England cannot rely on the pink ball in a bid to launch their Ashes fightback at the Adelaide Oval, according to Joe Root.
The tourists tasted a heavy nine-wicket defeat in the opening Test and history suggests it will be a long series ahead of England.
The second Test will start as a day/night clash on Thursday in South Australia.
The hosts have a proud record in the format: played eight, won eight, including five at this ground - but the pink Kookaburra's ability to perform tricks can be seductive.
Batting can be desperately tough when the ball swings in the 'twilight' period, the kind of conditions England's well-rested seam duo of James Anderson and Stuart Broad would relish, but Root is well aware that batters can also dominate.

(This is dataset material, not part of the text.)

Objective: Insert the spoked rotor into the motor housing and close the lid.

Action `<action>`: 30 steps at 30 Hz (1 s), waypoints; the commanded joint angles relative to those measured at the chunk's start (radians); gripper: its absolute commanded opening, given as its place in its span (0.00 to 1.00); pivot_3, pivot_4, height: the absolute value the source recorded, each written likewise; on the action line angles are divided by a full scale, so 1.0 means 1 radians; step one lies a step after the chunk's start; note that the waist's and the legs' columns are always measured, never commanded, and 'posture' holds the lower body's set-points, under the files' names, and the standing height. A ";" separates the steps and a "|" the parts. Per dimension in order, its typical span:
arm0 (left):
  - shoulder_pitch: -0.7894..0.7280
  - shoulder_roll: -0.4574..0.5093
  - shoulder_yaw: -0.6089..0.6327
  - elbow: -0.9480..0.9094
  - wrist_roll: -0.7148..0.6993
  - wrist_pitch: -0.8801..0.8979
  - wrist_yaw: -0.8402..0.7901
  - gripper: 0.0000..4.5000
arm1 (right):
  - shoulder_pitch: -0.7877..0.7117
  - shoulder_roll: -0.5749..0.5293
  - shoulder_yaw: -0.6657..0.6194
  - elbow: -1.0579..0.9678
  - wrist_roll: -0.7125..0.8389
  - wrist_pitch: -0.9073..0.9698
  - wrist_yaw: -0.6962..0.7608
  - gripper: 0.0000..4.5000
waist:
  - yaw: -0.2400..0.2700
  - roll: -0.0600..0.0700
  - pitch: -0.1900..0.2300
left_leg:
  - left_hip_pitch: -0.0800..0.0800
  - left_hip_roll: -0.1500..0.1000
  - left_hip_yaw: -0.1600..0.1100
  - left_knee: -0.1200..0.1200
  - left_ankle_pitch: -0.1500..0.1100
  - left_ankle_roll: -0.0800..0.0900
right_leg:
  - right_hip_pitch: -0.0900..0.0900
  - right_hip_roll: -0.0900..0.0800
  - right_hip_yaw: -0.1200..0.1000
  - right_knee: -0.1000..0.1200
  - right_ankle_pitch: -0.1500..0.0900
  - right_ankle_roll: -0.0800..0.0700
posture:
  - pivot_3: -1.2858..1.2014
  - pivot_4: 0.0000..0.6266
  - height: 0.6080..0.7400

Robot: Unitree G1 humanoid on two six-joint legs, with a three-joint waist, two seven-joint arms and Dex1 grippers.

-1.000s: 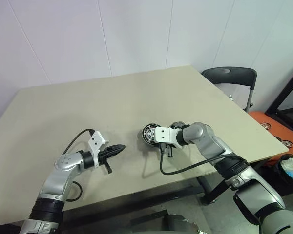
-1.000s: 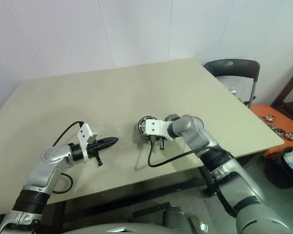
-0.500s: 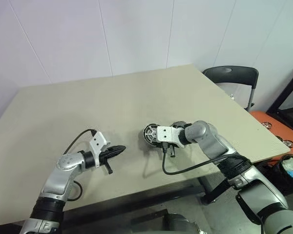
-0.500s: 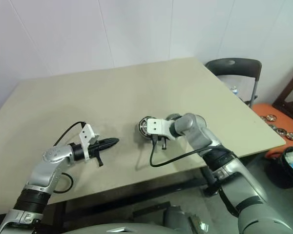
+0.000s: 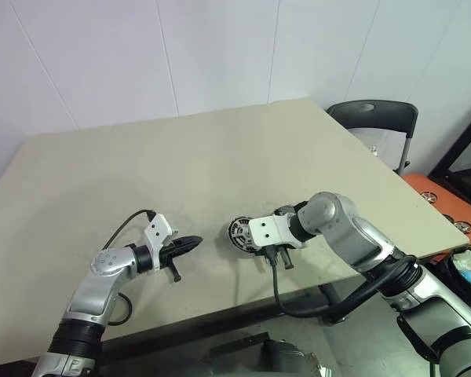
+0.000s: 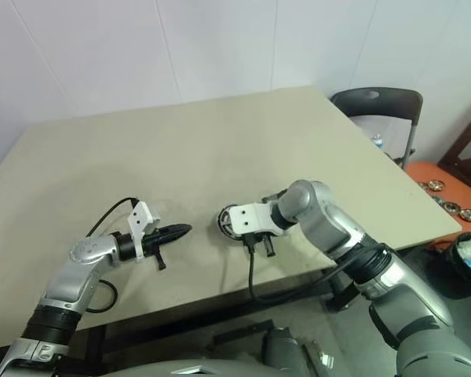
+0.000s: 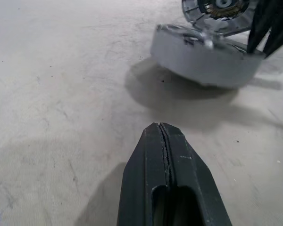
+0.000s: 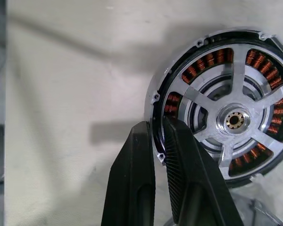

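Centre-low of the head views on the beige desk (image 5: 220, 157): silver spoked rotor (image 8: 233, 121) seated among copper windings in a round part pinched at its rim by right fingers (image 8: 179, 165); left fingers (image 7: 167, 188) pressed together, empty; closing apparently remains.

The left gripper (image 7: 164, 136) is staying shut above the table (image 7: 56, 84). Past it, a round grey part (image 7: 203, 54) is sitting on the table.
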 commanded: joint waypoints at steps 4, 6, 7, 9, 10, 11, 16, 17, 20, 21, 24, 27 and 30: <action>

In 2017, England bowled Australia out for 138 in the second innings in dusky conditions, but only after watching them declare on 442 in the first.
"For us it's about not falling into the trap of thinking it's going to hoop round corners for five days," said Root.
"There will be periods in this game where that takes a more prestigious role but one thing from our point of view is not overthinking that part of it.
"It is about understanding the different challenges that a pink ball Test at this ground takes and having plenty of options to still find ways of taking 20 wickets. There will be two sessions where the sun can be out and it might not do as much.
"Also as a batting group, we need to be managing those different phases and finding ways to get through."
Bowling line-up not decided
England are likely to keep faith with the top seven that largely underperformed at The Gabba, where only Joe Root and Dawid Malan made half-centuries, but will be thinking hard about the make-up of their bowling line-up.
Record wicket-taker Anderson is a certainty to make the XI having been passed fully fit for action, but whether he will be joined by Broad remains to be seen. It could be that Ben Stokes holds the key.
He was short of full match fitness on his first competitive appearance in five months, aggravated an old knee complaint and generally appeared to lack rhythm with the ball.
If England are not convinced he can take a full share of the load this time, they would compensate by picking four specialist seamers and sacrificing Jack Leach's spin, which was attacked so successfully in the first Test.
"We will find out about Ben over the next couple of days. He obviously had a bit of a jar in his knee in the last game," said Root.
"Hopefully that is something he's shaken off now and he can get back to full intensity but all options are on the table. We will have to manage that and see where we are at.
"We obviously have big decisions to make. With that experience in your squad it's obviously exciting, plenty of good options to choose from."
Stokes looked lively enough in nets practice when a bouncer hit Root on the helmet. Much to Stokes and England's relief, his captain showed no ill effects from the blow.
Root offered wholehearted backing for opening bat Rory Burns, who booked himself an unwanted chapter in Ashes history when he lost his leg stump to Mitchell Starc off the very first ball of the series.
The left-hander's confidence appeared to take a hit as he reversed his usual preference for kicking things off, retreating to the non-striker's end at the start of the second innings and allowing Haseeb Hameed to face up.
"Rory is a very strong character. One thing you can never doubt is that side of his game," said the skipper.
"He is someone who will get stuck in, he relishes a big occasion and the challenge and he stands up to it.
"If you look at his performances in the last Ashes series, he put in some really fine performances and played some great knocks. I've got no doubt about Rory in terms of his character. He will come back in and want a response and to put some big forms on the board."